Boto3 is the official AWS SDK for Python. It lets you write Python scripts that create, configure, and manage AWS resources—from S3 buckets to EC2 instances to DynamoDB tables—without ever leaving your terminal. If you work with AWS and you write Python, Boto3 is the tool you reach for first.
AWS services expose their functionality through HTTP APIs. Boto3 wraps those APIs so you can call them with clean, idiomatic Python instead of constructing raw HTTP requests yourself. Under the hood, Boto3 depends on Botocore, a lower-level package that handles the actual signing, serialization, and transport. You rarely interact with Botocore directly, but understanding that it exists helps explain why the two packages appear together in dependency lists.
What Is Boto3 and How It Works
Boto3 has been the go-to AWS SDK for Python since it reached general availability in 2015. It currently ships as version 1.42.x and requires Python 3.10 or later. The SDK covers virtually every AWS service—S3, EC2, Lambda, DynamoDB, IAM, SQS, SNS, CloudFormation, and hundreds more—keeping pace with AWS service releases through regular updates to its bundled API definitions.
One of the more elegant aspects of Boto3's design is that the API definitions live in JSON files, not Python code. When you instantiate a client or resource, Boto3 reads the relevant JSON at runtime and builds the interface dynamically. This means AWS can ship support for a new service feature by updating a JSON file rather than rewriting Python, which is why Boto3 releases tend to arrive quickly after AWS announces new capabilities.
The dynamic generation approach does have one practical downside: IDE autocompletion does not always work out of the box for Boto3 clients and resources. Tools like boto3-stubs on PyPI generate type stubs that restore autocomplete in editors like VS Code and PyCharm.
Installation and Credential Setup
Installing Boto3 is straightforward. Work inside a virtual environment to keep your project dependencies isolated.
# Create and activate a virtual environment
python -m venv .venv
source .venv/bin/activate # On Windows: .venv\Scripts\activate
# Install Boto3
pip install boto3
Boto3 also ships with an optional AWS Common Runtime (CRT) extension that enables additional features like higher-throughput S3 transfers. To include it:
pip install boto3[crt]
Before Boto3 can make any API calls, it needs credentials. The SDK looks for credentials in a specific order: environment variables, the shared credentials file, instance metadata (when running on EC2 or Lambda), and a few other sources. The simplest setup for local development is to configure the AWS CLI, which writes to ~/.aws/credentials automatically.
# Run this in your terminal (requires AWS CLI installed)
aws configure
You will be prompted for your AWS Access Key ID, Secret Access Key, default region, and output format.
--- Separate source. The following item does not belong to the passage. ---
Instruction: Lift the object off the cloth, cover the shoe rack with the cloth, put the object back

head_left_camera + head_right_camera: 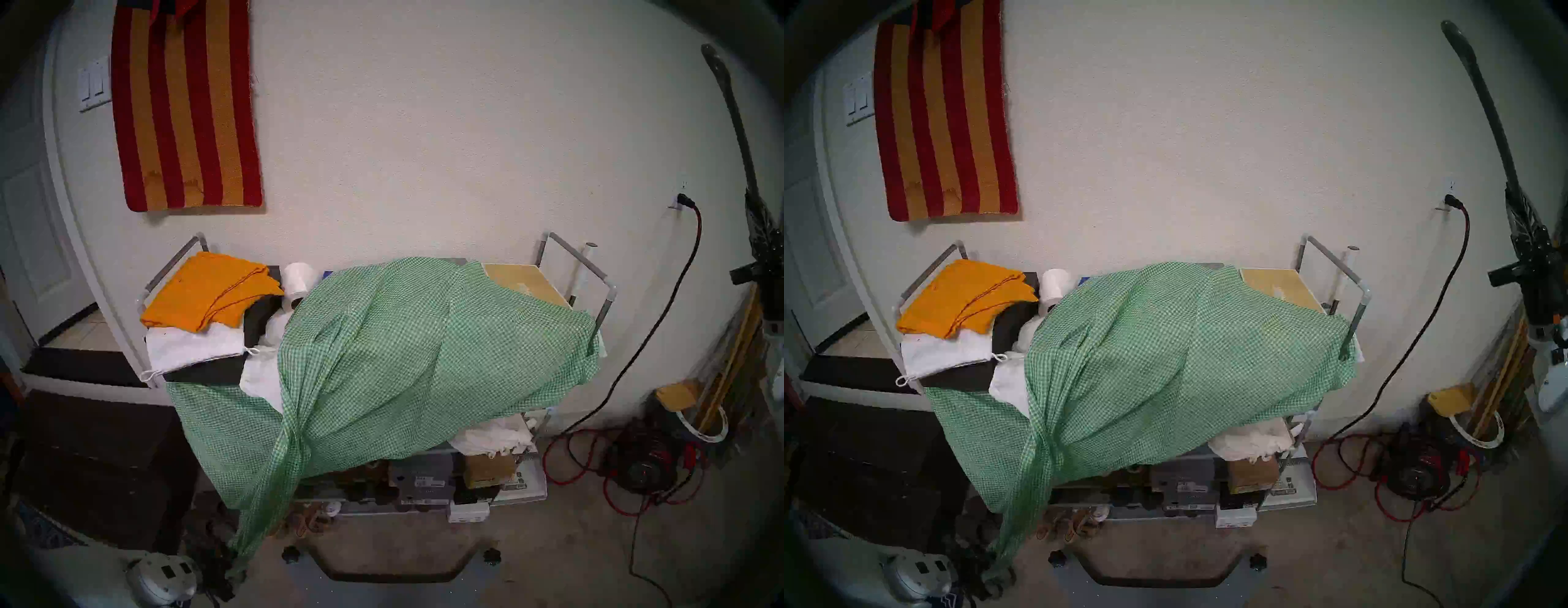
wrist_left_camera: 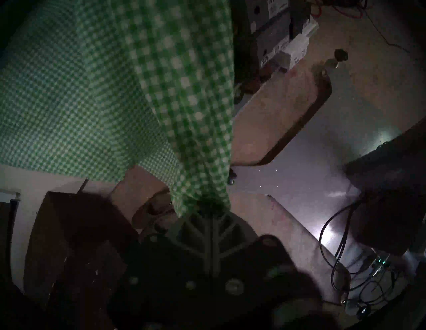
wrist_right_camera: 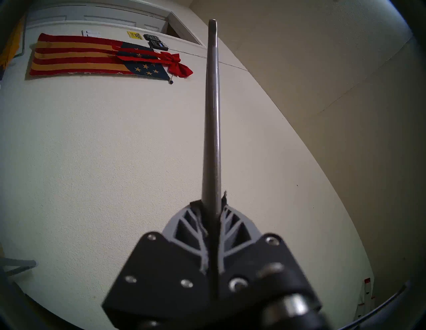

Once that is done, Boto3 picks up those credentials without any additional code on your part.
When running Python scripts on AWS services like EC2, Lambda, or ECS, avoid hardcoding credentials entirely. Attach an IAM role to the resource instead. Boto3 automatically retrieves short-lived credentials from the instance metadata endpoint, which is far more secure than static keys in code or environment variables.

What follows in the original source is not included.